Ho quasi finito le scorte d’acqua. Trovato altri simboli del clan: siamo sulla strada per l’assemblea. Una fortuna. Formica è nervosa. Io sono nervosa. Adesso sì, ci vorrebbe un avvoltoio. E un fuoco per cuocerlo.

“Formica, mi dispiace. Dobbiamo provare. C’è questo rischio: se sbaglio mira sei cibo per avvoltoi. Fai le fusa? No, non hai capito.”

Invece ha capito che il suo nome è Formica, è già qualcosa. E mi sta appiccicata come un cane. Solo meno ingombrante e meno imbarazzante. Anche meno pericolosa.

“Facciamo così, in caso di emergenza.”

Illustrazione di Diego Gabriele

Sta’ buona per tutti gli spiriti della terra e del sole, fatti legare. Ecco: un’imbracatura, bella robusta. È la corda che uso per calarmi nei buchi, questa. È anche bella lunga, vedi?

“Allora, funziona così. Tu stai qui” occhi gialli, non più arancioni “io accendo un fuoco e faccio un po’ di fumo.”

Di solito arrivano. Credono di trovare carcasse, avanzi di pasto.

“Vado laggiù e sto ferma come una roccia. Quando ti chiamo tu corri verso di me senza fermarti. Nooo. Lì: stai ferma” ecco, due carezzine «brava, qui.”

Niente. Ti devo un po’ incastrare la corda, non capisci.

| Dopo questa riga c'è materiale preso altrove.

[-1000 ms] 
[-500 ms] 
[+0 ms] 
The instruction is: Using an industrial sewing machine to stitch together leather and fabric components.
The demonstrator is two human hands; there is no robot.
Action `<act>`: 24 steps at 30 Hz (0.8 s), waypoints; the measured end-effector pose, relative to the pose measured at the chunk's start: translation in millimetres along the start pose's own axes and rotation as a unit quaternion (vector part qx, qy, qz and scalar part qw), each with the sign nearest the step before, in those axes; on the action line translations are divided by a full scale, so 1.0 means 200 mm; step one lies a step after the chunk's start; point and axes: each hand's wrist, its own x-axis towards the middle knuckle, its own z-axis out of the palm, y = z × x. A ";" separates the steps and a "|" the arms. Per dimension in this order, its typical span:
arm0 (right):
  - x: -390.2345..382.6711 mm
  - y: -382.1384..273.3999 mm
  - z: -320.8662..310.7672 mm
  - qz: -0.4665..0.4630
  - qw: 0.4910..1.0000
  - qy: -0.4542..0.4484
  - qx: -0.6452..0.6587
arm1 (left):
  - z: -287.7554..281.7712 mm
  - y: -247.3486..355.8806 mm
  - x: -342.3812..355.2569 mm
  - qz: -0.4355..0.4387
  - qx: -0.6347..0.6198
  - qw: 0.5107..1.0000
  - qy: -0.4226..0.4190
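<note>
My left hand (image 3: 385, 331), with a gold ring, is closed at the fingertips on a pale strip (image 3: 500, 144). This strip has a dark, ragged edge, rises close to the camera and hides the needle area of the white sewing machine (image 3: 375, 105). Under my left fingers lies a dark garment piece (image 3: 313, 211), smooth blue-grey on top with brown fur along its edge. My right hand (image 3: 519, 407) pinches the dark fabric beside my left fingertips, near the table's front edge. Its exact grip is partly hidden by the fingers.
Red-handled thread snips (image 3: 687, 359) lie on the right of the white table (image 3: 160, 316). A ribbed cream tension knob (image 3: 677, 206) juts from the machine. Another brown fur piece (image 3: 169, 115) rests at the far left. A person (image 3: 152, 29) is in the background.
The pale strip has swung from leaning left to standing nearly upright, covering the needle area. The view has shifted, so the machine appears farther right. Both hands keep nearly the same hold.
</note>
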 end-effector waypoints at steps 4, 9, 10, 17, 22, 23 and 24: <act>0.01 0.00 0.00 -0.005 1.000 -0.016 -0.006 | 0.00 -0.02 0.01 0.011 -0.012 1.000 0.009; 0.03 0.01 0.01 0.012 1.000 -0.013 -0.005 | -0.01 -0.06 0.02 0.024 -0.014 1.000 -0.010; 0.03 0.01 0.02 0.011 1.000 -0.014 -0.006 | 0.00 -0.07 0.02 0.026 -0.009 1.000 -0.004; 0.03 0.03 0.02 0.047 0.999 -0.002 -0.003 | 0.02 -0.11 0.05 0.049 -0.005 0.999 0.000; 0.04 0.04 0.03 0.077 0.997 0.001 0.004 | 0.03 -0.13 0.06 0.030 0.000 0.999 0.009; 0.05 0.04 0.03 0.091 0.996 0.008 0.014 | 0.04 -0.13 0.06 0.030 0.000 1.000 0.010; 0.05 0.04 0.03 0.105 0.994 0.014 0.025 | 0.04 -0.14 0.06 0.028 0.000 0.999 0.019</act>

Mi allontano, il fumo sta salendo.

Ancora niente. Dovrò alimentare il fumo se passa altro tempo. Formica ha smesso di lottare con la fune e dorme lì vicino.

“Formica!” Non si muove.

“Formicaaaa” su il capino, brava.

Mi sa che non è stata una grande idea. Ormai non ci sono più le giuste condizioni. La luce del crepuscolo frega. Non vedi a fuoco, e vedi cose che non ci sono, a volte. Tipo quella macchia laggiù…

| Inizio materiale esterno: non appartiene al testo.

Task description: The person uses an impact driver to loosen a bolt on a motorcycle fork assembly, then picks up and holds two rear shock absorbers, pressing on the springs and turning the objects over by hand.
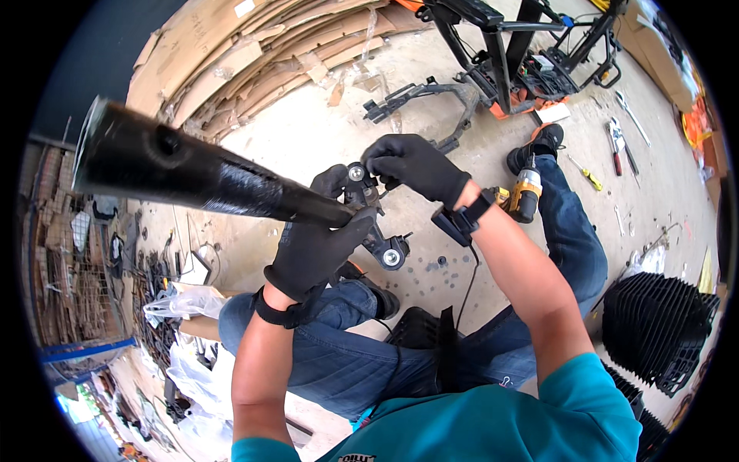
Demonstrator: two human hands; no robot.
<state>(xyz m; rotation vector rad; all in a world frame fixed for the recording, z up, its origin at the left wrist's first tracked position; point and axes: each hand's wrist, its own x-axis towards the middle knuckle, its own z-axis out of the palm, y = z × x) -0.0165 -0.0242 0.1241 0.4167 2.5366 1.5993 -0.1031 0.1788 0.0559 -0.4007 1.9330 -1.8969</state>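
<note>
My left hand [317,250] is wrapped around a long black metal tube [223,185], near the end where it meets a black bracket [376,239]. The tube tilts up to the left toward me, its wide end high and with a round hole in its side. Two ring-shaped ends with silvery centres show on the bracket. By the upper ring my right hand [416,165] has its fingers pinched together; what lies between them, if anything, is too small to make out. Both hands wear black gloves.
A black vehicle frame [508,61] stands at the far right, a curved black frame part [462,115] beside it. A yellow cordless drill [526,194] is by my right leg. Pliers [616,146] and a yellow screwdriver [589,177] lie farther right. Flattened cardboard [208,61] is piled at the back left.
</note>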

“Formica!” scatto avanti. La macchia inarca le ali e tira fuori gli artigli rapaci. Brutti, ma infallibili. La cordicella fissata alla mia cintura si solleva. Tiro: mira con la mente Clo. Tu sei il coltello.

Lascia la mia formica, schifosa crosta di piume. Senti come strilla, lo sta mettendo in difficoltà a forza di morsi e calci: il grumo stenta a risollevarsi in volo.

Lancio ancora, il grumo si sbriciola. Preso! Non sa se seguire formica o tenermi d’occhio.

Corro e lancio, l’ultimo coltello smussato, buono solo per spalmare. Non va a segno. Gli vado addosso.

Vuoi vendere cara la pelle, stronzo? Stacco il bastone dallo zaino, con tutte le forze falcio l’aria abbattendomi su quel collo secco. Porca miseria.

Stride per poco, il coso, e si sgonfia a terra. La testa e un pezzo del collo ciondolano dal ferro che avevo fissato al bastone per scavare, come incollati. Beccaci adesso, caccola.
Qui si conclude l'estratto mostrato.